I recently remade the NanoSim microsimulation website. From now on it provides an improved user interface together with the possibility to read and save both families and results.
I redid the whole website from jQuery and manual JS into a new Vue.js interface. I also switched from Bootstrap to Bulma CSS framework. The whole site looks and feels nicer. Somehow the interface is also easier to maintain.
Below I present simple validation code to generate artificial families for single person, couples, and couples with children households for 2016 tax and benefit system. The generated input is then passed into a local instance of the simulation backend using POST
request. The resulting JSON dictionary is then flattened and used in the analysis.
I plot simple Marginal Tax Rate graphs and some other amount graphs for some taxes and benefits.
This generally can be used as a simple example what can be done using a simple tool like this.
Single person¶
import requests
import copy
import json
import pandas as pd
import numpy as np
import seaborn as sns
from pandas.io.json import json_normalize
%matplotlib inline
import matplotlib.pyplot as plt
sns.set()
sns.set_context("notebook")
plt.rcParams['figure.figsize'] = [10, 8]
I create a simple singe individual household with income coming from permanent employment.

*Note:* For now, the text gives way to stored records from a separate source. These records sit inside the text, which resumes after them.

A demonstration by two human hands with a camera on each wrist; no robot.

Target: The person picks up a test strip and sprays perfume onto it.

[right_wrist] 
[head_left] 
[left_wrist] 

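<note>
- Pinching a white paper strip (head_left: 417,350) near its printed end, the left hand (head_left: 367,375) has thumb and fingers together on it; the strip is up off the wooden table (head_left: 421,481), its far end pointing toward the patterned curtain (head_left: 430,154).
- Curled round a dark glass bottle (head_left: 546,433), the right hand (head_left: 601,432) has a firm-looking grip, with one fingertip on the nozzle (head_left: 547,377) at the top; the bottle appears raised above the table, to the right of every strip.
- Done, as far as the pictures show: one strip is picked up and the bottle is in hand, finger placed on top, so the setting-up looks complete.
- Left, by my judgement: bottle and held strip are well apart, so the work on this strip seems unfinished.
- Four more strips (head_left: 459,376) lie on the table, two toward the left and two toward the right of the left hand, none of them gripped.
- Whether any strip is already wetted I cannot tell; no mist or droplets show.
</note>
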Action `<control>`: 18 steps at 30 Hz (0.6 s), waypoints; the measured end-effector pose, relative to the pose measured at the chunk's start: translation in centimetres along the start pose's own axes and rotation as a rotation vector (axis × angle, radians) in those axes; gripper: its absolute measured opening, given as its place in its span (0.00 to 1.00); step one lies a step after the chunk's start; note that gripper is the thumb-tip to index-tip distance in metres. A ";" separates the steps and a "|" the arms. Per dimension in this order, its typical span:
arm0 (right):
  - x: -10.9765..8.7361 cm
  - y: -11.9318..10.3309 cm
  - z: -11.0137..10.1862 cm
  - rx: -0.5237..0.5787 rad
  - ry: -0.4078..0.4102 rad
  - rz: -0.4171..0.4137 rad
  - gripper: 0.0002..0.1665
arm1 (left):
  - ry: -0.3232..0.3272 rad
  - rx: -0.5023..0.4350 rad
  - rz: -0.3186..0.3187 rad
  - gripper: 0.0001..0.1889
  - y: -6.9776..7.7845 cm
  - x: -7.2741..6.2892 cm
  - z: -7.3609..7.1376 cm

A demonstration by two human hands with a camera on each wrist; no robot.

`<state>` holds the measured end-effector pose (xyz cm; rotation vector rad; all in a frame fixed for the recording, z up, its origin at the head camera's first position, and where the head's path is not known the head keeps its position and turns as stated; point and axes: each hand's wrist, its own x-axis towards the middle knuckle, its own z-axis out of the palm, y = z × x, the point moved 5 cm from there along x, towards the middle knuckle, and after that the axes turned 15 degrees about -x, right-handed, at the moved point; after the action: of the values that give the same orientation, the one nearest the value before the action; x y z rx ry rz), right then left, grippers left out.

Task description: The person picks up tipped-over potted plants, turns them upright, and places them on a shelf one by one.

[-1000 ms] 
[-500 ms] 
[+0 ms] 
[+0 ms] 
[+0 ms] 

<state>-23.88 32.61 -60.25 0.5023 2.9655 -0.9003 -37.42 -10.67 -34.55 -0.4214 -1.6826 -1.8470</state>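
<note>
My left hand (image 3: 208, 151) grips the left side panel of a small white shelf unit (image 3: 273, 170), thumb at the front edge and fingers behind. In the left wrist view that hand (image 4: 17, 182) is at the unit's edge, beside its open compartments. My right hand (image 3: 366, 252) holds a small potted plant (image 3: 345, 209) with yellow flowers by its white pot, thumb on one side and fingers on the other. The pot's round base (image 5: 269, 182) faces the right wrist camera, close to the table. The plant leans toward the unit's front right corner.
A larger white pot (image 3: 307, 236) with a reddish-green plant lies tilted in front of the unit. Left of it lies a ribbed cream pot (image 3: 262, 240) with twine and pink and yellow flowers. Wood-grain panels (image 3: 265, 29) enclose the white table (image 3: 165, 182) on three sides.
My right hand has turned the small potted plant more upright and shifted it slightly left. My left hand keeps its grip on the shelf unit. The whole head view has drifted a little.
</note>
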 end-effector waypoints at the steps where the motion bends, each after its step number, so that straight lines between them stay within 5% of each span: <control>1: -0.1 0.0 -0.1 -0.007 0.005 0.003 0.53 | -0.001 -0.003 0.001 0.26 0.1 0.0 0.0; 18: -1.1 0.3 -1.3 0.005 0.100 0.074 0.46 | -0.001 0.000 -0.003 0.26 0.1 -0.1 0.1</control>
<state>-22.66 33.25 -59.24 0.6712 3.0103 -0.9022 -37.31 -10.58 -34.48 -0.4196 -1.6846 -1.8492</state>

Next I copy it over a sereis of incomes form 0 to 12000 PLN increasing by 10 PLN.
single = {
"familyName": "Rodzina 1",
"system": 2016,
"dinc": 0,
"parents": [],
"partners": [],
"persons": [
{
"name": "Dorosły 1",
"age": 30,
"disab": False,
"educ": 0,
"hasInc": True,
"hasZus": False,
"inc": {
"igpermemp": {
"gross": 4200
}
}
}
]
}
# Copy the person
hhs = []
for inc in np.linspace(0, 12000, 1200):
# Single
sing = copy.deepcopy(single)
sing['familyName'] = "Single"
sing['persons'][0]['inc']['igpermemp']['gross'] = inc
hhs.append(sing)
I use the Request
Python library to send the packed JSON object with my household to a locally running server that calculates taxes and benefits.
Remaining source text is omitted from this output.